Brooklyn Academy of Music (BAM) presents Pulitzer Prize-winning journalist Isabel Wilkerson in conversation with Pulitzer Prize-winning playwright Lynn Nottage on Tuesday, November 10 at 10am (EST). In this free, livestream event, the influential writers take as their starting point Wilkerson's recently released, acclaimed book Caste: The Origins of Our Discontent.

The immersive narrative draws parallels between the caste systems of America, India, and Nazi Germany and outlines a revolutionary framework for understanding how caste plays out across civilizations, both historically and today. Using riveting stories from the lives of Martin Luther King Jr., baseball's Satchel Paige, an ordinary single father and his toddler son, and many others, Wilkerson shows how the insidious undertow of caste is experienced by each of us every day. Beautifully written and wholly original, Caste: The Origins of Our Discontents is an eye-opening story of people and history, and a re-examination of what lies under the surface of ordinary lives in America today.

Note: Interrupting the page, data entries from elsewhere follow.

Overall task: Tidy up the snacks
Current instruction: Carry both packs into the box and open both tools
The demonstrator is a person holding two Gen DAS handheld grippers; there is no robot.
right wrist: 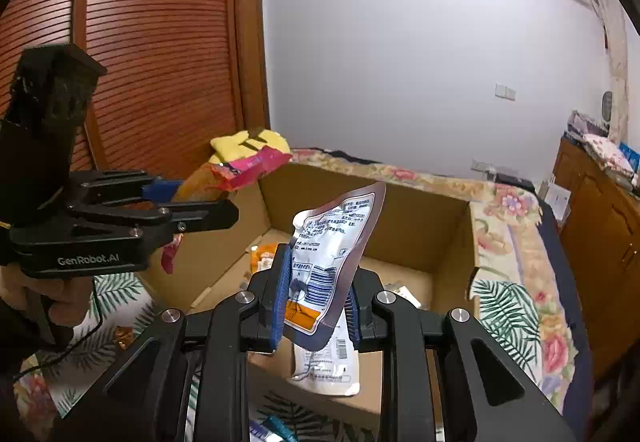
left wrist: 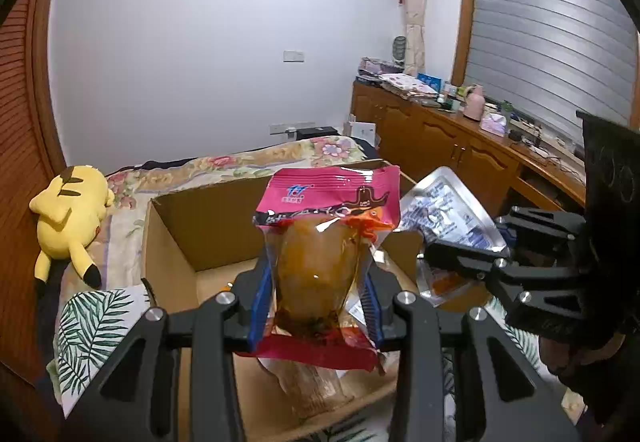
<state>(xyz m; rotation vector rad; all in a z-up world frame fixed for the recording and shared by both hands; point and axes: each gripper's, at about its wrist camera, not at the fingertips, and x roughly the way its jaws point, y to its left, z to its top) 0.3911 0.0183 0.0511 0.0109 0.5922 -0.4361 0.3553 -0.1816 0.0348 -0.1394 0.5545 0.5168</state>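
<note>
Between my left gripper [left wrist: 316, 306] pads stands a pink snack pouch [left wrist: 326, 238], clamped at its waist, long axis upright, its top leaning away from me. Just beyond and below it lies the open cardboard box [left wrist: 172, 238], so the drop is forward and down. My right gripper [left wrist: 460, 262] hangs alongside, about as near the box. From the right wrist, my right gripper [right wrist: 316, 302] is nipped tight on a silver snack pouch [right wrist: 334, 254], standing on end over the cardboard box [right wrist: 420, 226]; a few packets already lie inside. The box sits on a floral quilt [right wrist: 512, 242] on a bed, with a louvred wardrobe [right wrist: 160, 41] behind.
</note>
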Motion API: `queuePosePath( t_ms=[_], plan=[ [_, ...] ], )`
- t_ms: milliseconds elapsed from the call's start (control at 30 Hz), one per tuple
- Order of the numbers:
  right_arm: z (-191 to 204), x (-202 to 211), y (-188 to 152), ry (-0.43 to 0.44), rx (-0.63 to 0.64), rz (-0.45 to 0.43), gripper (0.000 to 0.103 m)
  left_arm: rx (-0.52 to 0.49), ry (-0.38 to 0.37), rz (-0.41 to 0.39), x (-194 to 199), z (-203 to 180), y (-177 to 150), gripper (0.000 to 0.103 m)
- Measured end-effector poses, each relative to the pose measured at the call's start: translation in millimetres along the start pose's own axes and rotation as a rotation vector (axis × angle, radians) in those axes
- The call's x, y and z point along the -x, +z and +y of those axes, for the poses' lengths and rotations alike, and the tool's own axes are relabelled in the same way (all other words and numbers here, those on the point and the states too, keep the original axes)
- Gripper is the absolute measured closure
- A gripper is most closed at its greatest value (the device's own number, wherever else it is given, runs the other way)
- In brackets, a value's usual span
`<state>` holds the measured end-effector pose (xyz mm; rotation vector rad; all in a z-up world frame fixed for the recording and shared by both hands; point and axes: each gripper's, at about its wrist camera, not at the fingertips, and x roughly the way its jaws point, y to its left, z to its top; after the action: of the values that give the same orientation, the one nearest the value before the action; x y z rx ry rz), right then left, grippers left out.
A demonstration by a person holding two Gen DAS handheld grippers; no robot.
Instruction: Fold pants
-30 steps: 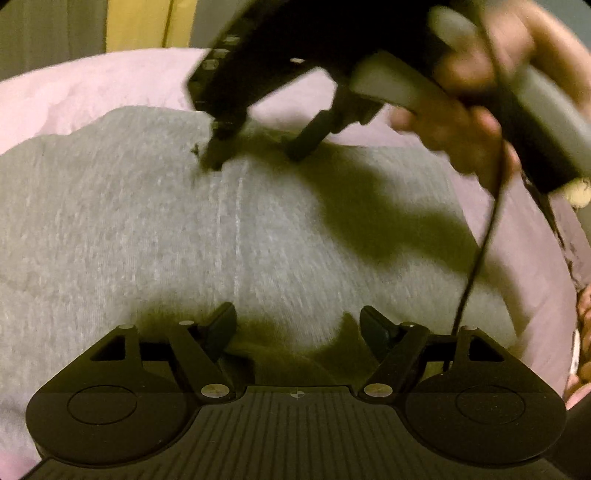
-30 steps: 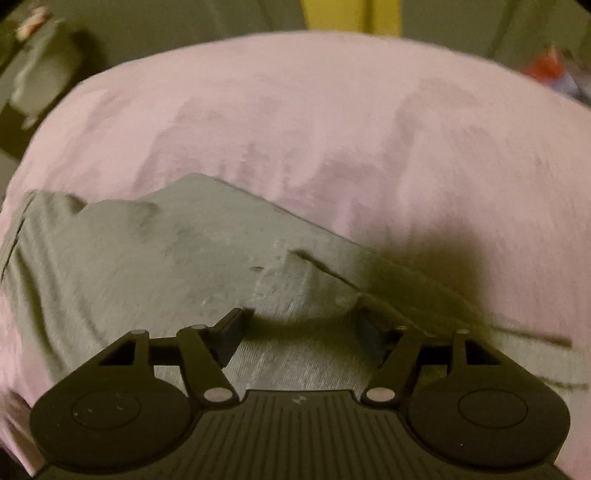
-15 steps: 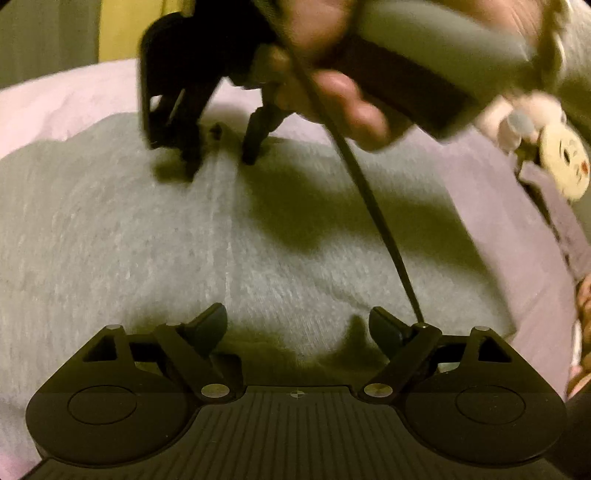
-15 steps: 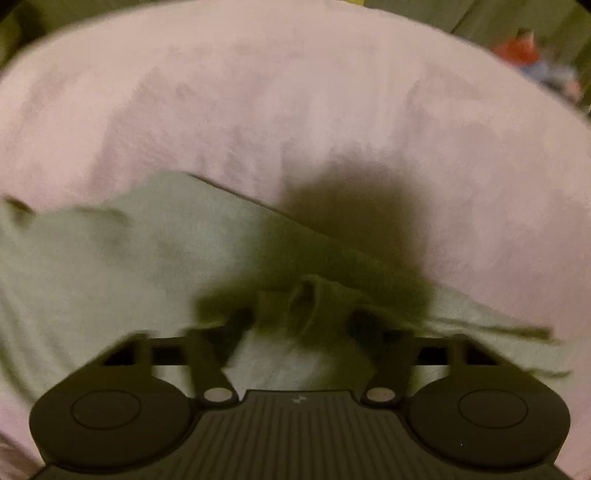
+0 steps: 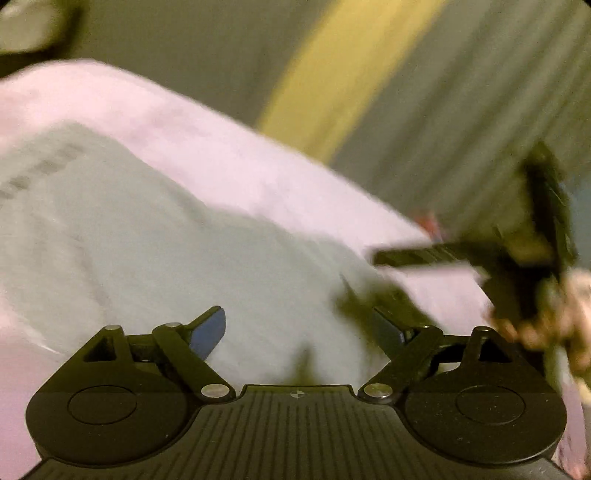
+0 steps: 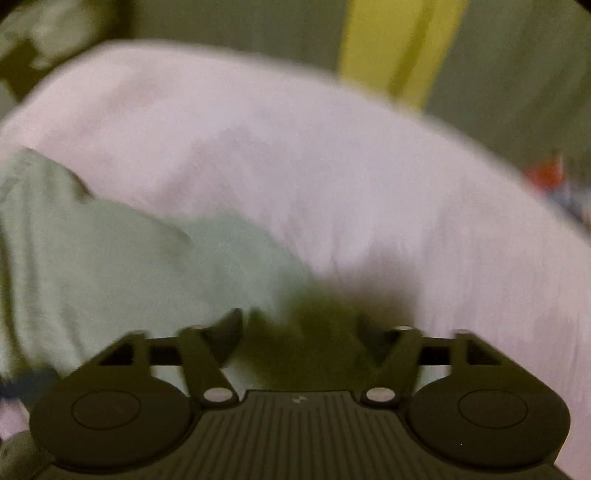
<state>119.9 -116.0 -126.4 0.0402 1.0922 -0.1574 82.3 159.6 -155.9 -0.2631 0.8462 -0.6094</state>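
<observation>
Grey pants lie spread on a pink bed sheet; both views are blurred by motion. My left gripper hovers above the cloth, its jaws opening, with nothing between them. In the right wrist view, my right gripper is over the pants' right edge, where they meet the sheet. Its jaws are opening and no cloth is pinched between them. At the right of the left wrist view, a hand holds the right tool's black housing.
The bed's far edge curves across both views. Behind it is a grey-green backdrop with a yellow stripe. Something red lies past the bed's right edge. A dark object sits at the top left.
The right gripper pinched up a fold of pants half a second ago; it has since let go and lifted. The left gripper has swung aside and rolled, so the bed looks tilted.
</observation>
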Motion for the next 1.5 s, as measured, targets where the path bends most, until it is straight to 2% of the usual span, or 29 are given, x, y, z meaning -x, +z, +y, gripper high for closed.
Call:
queuePosePath(
  t_ms=[67, 133, 200, 267, 300, 400, 433, 500, 567, 667, 767, 967, 1033, 1100, 1200, 1267, 1333, 1400, 1500],
  plan=[
    [13.4, 28.1, -8.7, -0.002, 0.093, -0.165, 0.000, 0.009, 0.043, -0.105, 17.0, 23.4, 3.2, 0.007],
    [21.7, 44.3, -17.9, 0.030, 0.123, -0.249, 0.000, 0.038, 0.090, -0.112, 26.9, 43.1, 6.4, 0.007],
    [19.5, 47.6, -25.7, 0.141, 0.045, -0.238, 0.000, 0.093, 0.123, -0.158, 37.5, 65.4, 6.1, 0.007],
    [13.8, 42.6, -32.8, 0.298, -0.054, -0.140, 0.000, 0.148, 0.114, -0.207, 44.5, 89.8, 3.4, 0.007],
    [16.6, 32.4, -35.6, 0.331, -0.062, -0.093, 0.000, 0.178, 0.118, -0.211, 44.9, 96.6, 4.2, 0.007],
    [31.1, 25.7, -46.1, 0.297, 0.007, -0.012, 0.000, 0.232, 0.121, -0.207, 45.7, 127.4, 3.5, 0.007],
    [36.3, 23.4, -49.4, 0.291, 0.034, 0.000, 0.000, 0.232, 0.121, -0.219, 45.2, 133.6, 3.1, 0.008],
    [46.4, 24.1, -53.2, 0.288, 0.084, 0.020, 0.000, 0.244, 0.178, -0.217, 52.6, 146.6, 9.9, 0.008],
    [53.9, 23.7, -54.0, 0.296, 0.105, 0.037, 0.000, 0.243, 0.193, -0.227, 55.6, 153.3, 10.5, 0.008],
    [62.0, 21.7, -56.2, 0.303, 0.127, 0.056, 0.000, 0.300, 0.201, -0.216, 55.7, 171.0, 1.5, 0.008],
    [69.8, 18.0, -59.6, 0.313, 0.153, 0.079, 0.000, 0.344, 0.234, -0.213, 46.5, 190.4, 6.4, 0.009],
    [82.2, 9.7, -66.2, 0.322, 0.195, 0.114, 0.000, 0.367, 0.150, -0.240, 25.3, 208.6, 19.8, 0.010],
    [85.5, 6.1, -66.3, 0.321, 0.199, 0.124, 0.000, 0.393, 0.126, -0.241, 22.9, 214.5, 20.0, 0.013],
    [85.3, 7.0, -66.2, 0.317, 0.200, 0.124, 0.000, 0.374, 0.089, -0.244, 21.4, 218.8, 23.1, 0.014],
    [84.4, 8.5, -65.1, 0.317, 0.201, 0.118, 0.000, 0.333, 0.093, -0.240, 8.5, 223.9, 30.8, 0.013],
    [84.2, 7.9, -65.0, 0.310, 0.204, 0.121, 0.000, 0.300, 0.132, -0.218, 1.9, 219.5, 39.2, 0.018],
    [83.9, 6.5, -65.0, 0.297, 0.200, 0.125, 0.000, 0.235, 0.159, -0.187, -1.3, 210.7, 46.5, 0.038],
    [81.8, 7.5, -64.7, 0.289, 0.196, 0.124, 0.000, 0.195, 0.168, -0.200, 4.3, 199.6, 47.4, 0.048],
    [77.3, 13.0, -61.2, 0.287, 0.187, 0.103, 0.000, 0.147, 0.201, -0.237, 14.9, 175.6, 46.0, 0.053]
  ],
)
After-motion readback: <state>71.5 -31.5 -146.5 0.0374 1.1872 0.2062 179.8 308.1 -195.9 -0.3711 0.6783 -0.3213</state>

Tue, Nov 10 at 10am EST. LIvestream on YouTube. Visit bam.org to RSVP and for more information.

Isabel Wilkerson's first book, The Warmth of Other Suns: The Epic Story of America's Great Migration, won the National Book Critics Circle Award, the Lynton History Prize, the Heartland Award, and was a finalist for the Dayton Literary Peace Prize. It was named one of the 10 best books of the year by The New York Times, USA Today, O: The Oprah Magazine, The New Yorker, The Washington Post, and many others. In 2019, Time Magazine named The Warmth of Other Suns to its list of the 10 best nonfiction books of the decade. Wilkerson is the first African-American woman to win the Pulitzer Prize in Journalism and the first African-American to win for individual reporting. In 2016, President Barack Obama awarded her the National Humanities Medal for "her masterful combination of intimate human narratives with broader societal trends" and for "championing an unsung history."

Lynn Nottage is a playwright and a screenwriter, and the first woman in history to win two Pulitzer Prizes for Drama. Her plays have been produced widely in the United States and throughout the world. Her plays include Floyd's, Sweat, Mlima's Tale, By the Way, Meet Vera Stark, Ruined, Intimate Apparel, Fabulation, or the Re-Education of Undine, Crumbs from the Table of Joy, Las Meninas, Mud, River, Stone, Por'knockers and POOF!. Musical librettos include The Secret Life of Bees and MJ (upcoming). She has also developed This is Reading, a performance installation in Reading, Pennsylvania. Ms. Nottage is the recipient of a MacArthur "Genius Grant" Fellowship, among other awards, and is an Associate Professor at Columbia University School of the Arts.